> [SOURCE DATA]:

*** Begin section ***

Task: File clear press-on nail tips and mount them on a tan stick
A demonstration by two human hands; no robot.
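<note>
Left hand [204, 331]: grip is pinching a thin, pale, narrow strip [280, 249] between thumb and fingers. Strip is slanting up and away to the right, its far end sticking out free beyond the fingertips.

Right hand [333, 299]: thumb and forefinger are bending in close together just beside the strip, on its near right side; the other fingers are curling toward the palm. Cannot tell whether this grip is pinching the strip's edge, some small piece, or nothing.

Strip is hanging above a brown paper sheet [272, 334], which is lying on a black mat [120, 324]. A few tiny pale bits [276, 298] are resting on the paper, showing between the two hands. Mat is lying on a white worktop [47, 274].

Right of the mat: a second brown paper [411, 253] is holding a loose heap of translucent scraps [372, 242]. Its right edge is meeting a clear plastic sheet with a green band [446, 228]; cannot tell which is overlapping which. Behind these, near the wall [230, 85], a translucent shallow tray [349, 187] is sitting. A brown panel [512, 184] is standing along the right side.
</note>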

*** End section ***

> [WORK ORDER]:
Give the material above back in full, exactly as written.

> [ANSWER TO THIS TASK]:
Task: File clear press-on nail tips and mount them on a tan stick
A demonstration by two human hands; no robot.
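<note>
Left hand [204, 331]: grip is pinching a thin, pale, narrow strip [280, 249] between thumb and fingers. Strip is slanting up and away to the right, its far end sticking out free beyond the fingertips.

Right hand [333, 299]: thumb and forefinger are bending in close together just beside the strip, on its near right side; the other fingers are curling toward the palm. Cannot tell whether this grip is pinching the strip's edge, some small piece, or nothing.

Strip is hanging above a brown paper sheet [272, 334], which is lying on a black mat [120, 324]. A few tiny pale bits [276, 298] are resting on the paper, showing between the two hands. Mat is lying on a white worktop [47, 274].

Right of the mat: a second brown paper [411, 253] is holding a loose heap of translucent scraps [372, 242]. Its right edge is meeting a clear plastic sheet with a green band [446, 228]; cannot tell which is overlapping which. Behind these, near the wall [230, 85], a translucent shallow tray [349, 187] is sitting. A brown panel [512, 184] is standing along the right side.
</note>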

No more output is expected for this exercise.